### Supplied material
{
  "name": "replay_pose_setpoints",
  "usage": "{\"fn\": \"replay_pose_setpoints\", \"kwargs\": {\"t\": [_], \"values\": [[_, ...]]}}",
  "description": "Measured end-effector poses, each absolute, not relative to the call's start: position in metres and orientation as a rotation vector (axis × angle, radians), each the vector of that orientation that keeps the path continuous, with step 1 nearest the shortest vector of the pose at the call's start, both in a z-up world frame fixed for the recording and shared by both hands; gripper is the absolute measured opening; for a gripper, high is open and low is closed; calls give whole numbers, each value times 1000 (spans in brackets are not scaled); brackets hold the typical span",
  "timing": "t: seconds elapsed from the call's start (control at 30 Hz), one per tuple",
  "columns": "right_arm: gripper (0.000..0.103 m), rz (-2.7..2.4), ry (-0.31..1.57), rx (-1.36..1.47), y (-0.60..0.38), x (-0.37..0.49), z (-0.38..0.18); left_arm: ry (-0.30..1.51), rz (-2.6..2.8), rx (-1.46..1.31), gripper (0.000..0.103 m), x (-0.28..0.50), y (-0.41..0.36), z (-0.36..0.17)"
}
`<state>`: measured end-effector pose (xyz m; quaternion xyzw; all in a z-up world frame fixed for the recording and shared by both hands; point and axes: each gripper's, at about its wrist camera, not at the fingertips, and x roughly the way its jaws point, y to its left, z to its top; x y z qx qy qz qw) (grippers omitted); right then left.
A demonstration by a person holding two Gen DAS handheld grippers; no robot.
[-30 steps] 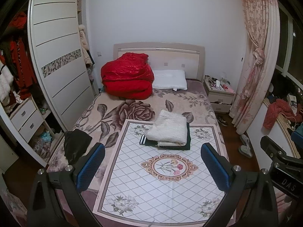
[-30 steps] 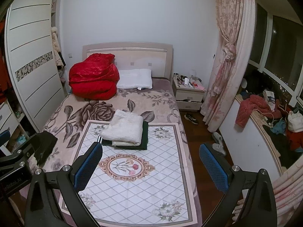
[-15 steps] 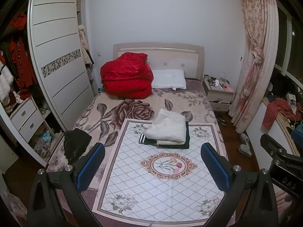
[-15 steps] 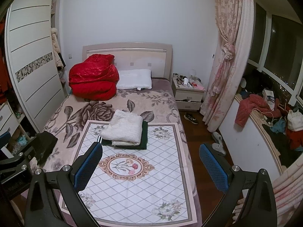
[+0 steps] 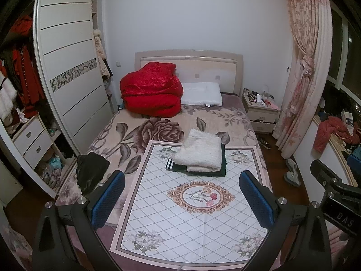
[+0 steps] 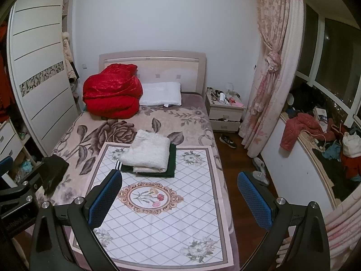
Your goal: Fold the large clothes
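Observation:
A folded cream garment [image 5: 199, 150] [image 6: 146, 151] lies on top of a folded dark green garment [image 5: 220, 169] [image 6: 172, 166], both stacked at the far end of a white patterned mat [image 5: 191, 214] [image 6: 158, 214] on the bed. A crumpled black garment [image 5: 90, 169] [image 6: 54, 171] lies on the bed's left edge. My left gripper [image 5: 182, 199] is held high above the mat's near part, open and empty. My right gripper [image 6: 179, 199] hovers open and empty over the mat's right side. Each gripper's body shows at the edge of the other's view.
A red quilt [image 5: 151, 92] and a white pillow [image 5: 200, 93] sit at the headboard. A wardrobe [image 5: 67, 72] stands left, a nightstand [image 5: 261, 110] and curtain [image 5: 304, 67] right. Clothes pile on the window ledge [image 6: 315, 135]. Shoes and slippers [image 6: 259, 169] lie on the floor.
Both views have shifted only slightly; the grippers stay open and high above the bed. The garments have not moved.

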<state>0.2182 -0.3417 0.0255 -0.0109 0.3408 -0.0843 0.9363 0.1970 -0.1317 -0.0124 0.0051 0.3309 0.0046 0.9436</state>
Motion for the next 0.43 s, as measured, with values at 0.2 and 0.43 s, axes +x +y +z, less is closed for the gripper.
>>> {"fn": "replay_pose_setpoints", "kwargs": {"t": [0.2,0.43], "values": [[103,-168,696,-23,-340,215,23,668,15,13,103,193,-127,-12],[103,-169,696,-27,-340,213,23,665,15,7,103,191,-127,-13]]}}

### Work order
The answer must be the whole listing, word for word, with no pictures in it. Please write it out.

### Answer for this exercise
{
  "name": "replay_pose_setpoints",
  "usage": "{\"fn\": \"replay_pose_setpoints\", \"kwargs\": {\"t\": [_], \"values\": [[_, ...]]}}",
  "description": "Measured end-effector poses, each absolute, not relative to the call's start: position in metres and orientation as a rotation vector (axis × angle, radians), each the vector of that orientation that keeps the path continuous, with step 1 nearest the shortest vector of the pose at the call's start, both in a z-up world frame fixed for the recording and shared by both hands; gripper is the absolute measured opening; for a gripper, high is open and low is closed; calls give whole numbers, each value times 1000 (spans in brackets are not scaled); brackets hold the typical span",
  "timing": "t: seconds elapsed from the call's start (control at 30 Hz), one per tuple",
  "columns": "right_arm: gripper (0.000..0.103 m), rz (-2.7..2.4), ry (-0.31..1.57), rx (-1.36..1.47), y (-0.60..0.38), x (-0.37..0.49), z (-0.38..0.18); left_arm: ry (-0.30..1.51), rz (-2.6..2.8), rx (-1.46..1.31), gripper (0.000..0.103 m), x (-0.28..0.50), y (-0.41..0.36), z (-0.36..0.17)"
}
`<state>`: measured end-effector pose (xyz m; quaternion xyzw; all in a z-up world frame fixed for the recording and shared by both hands; point and axes: each gripper's, at about its wrist camera, not at the fingertips, and x roughly the way its jaws point, y to its left, z to its top; x y z qx qy qz qw) (grippers omitted); right then left.
A demonstration by a person holding two Gen DAS handheld grippers; no robot.
[-30 steps] 
[-30 steps] 
[-15 steps] 
[-15 steps] 
[+0 steps] 
[+0 steps] 
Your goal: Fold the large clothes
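Observation:
A folded cream garment [image 5: 199, 150] [image 6: 146, 151] lies on top of a folded dark green garment [image 5: 220, 169] [image 6: 172, 166], both stacked at the far end of a white patterned mat [image 5: 191, 214] [image 6: 158, 214] on the bed. A crumpled black garment [image 5: 90, 169] [image 6: 54, 171] lies on the bed's left edge. My left gripper [image 5: 182, 199] is held high above the mat's near part, open and empty. My right gripper [image 6: 179, 199] hovers open and empty over the mat's right side. Each gripper's body shows at the edge of the other's view.
A red quilt [image 5: 151, 92] and a white pillow [image 5: 200, 93] sit at the headboard. A wardrobe [image 5: 67, 72] stands left, a nightstand [image 5: 261, 110] and curtain [image 5: 304, 67] right. Clothes pile on the window ledge [image 6: 315, 135]. Shoes and slippers [image 6: 259, 169] lie on the floor.
Both views have shifted only slightly; the grippers stay open and high above the bed. The garments have not moved.
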
<state>0.2182 -0.3417 0.0255 -0.0109 0.3408 -0.0843 0.9363 0.1970 -0.1317 -0.0124 0.0051 0.3309 0.0046 0.9436</state>
Motion for the next 0.43 s, as measured, with values at 0.2 and 0.43 s, axes +x +y +z, less is closed for the gripper.
>>> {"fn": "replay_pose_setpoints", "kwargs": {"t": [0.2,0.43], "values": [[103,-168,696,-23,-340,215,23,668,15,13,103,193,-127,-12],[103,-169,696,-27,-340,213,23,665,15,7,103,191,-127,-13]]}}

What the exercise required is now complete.